I’m not a shopper, no matter the season. As a kid I pored over the Sears catalog from Halloween to late-Advent, dog-earring pages of toys. At Mom’s urging, I narrowed those 10 pages to 5 then, finally, to one toy. There were eight of us children, so we often unwrapped a cheaper, knock-off version of Etch A Sketch or Creepy Crawlers. I didn’t mind. Dad sat underneath the tree and threw packages toward us, often while the gift giver screamed “fragile” in his direction. I remember what we did on those Christmas Eves, not what anyone got. Still, I can easily recall the best gift in my 51 years: a Big Wheel from my oldest sister when I was four. Big Wheel was more trike than bike: sleek blue seatback and pedals, bright orange body, tassel-tricked out handlebars. I immediately pedaled from living room to kitchen to entryway and back again, perhaps the only time a See kid got to ride in the house.

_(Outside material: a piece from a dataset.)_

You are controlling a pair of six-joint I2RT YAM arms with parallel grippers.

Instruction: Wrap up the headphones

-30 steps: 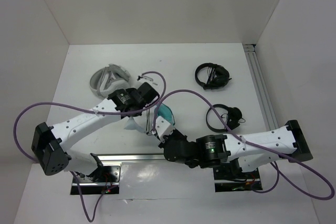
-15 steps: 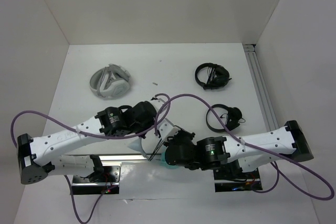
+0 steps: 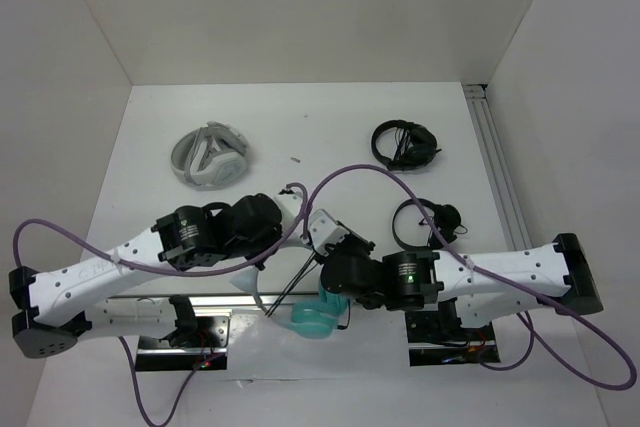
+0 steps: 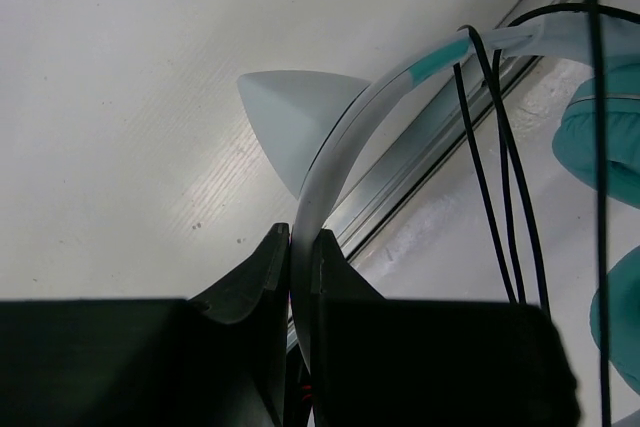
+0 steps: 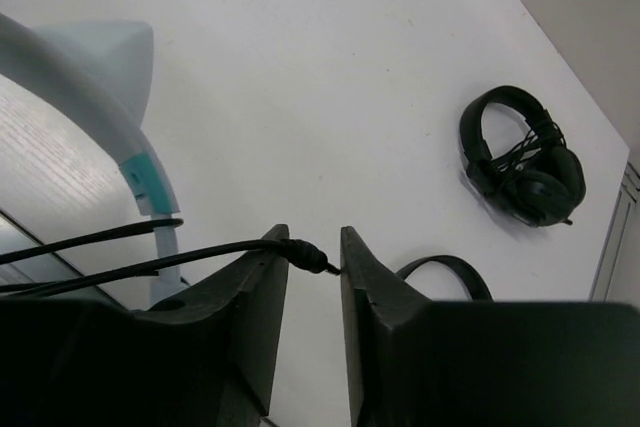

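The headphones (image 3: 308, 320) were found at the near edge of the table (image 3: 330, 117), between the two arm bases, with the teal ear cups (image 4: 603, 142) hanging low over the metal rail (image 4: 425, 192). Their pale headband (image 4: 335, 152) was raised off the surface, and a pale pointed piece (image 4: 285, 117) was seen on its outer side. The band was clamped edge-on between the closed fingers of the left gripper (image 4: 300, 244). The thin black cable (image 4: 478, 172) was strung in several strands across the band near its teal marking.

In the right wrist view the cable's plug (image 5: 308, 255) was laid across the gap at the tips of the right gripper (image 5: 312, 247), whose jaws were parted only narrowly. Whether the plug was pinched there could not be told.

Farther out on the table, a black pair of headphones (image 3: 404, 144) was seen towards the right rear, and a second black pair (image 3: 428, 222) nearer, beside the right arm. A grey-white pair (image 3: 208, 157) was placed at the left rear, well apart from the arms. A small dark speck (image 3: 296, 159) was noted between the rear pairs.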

Back then, every present mattered. Now I have a closet filled with gifts I plan to someday re-gift. That insulated crockpot carrier? Some friend may love it. Neil Patrick Harris’ autobiography? Saved for some Doogie Howser lover in my life. Once I meet one.
So much stuff.
The most memorable present I ever gave was over two decades ago: a “Yes Day” certificate for my young son, designed and printed at home then rolled up like an ancient scroll. In 1998 I was looking for a way to gift more than toys when I read about “Yes Day” in a simplify-your-life-magazine. Ten years later this became the basis for a children’s book. Parents recently glommed onto the idea when actress Jennifer Garner instagrammed about her family’s Yes Day tradition.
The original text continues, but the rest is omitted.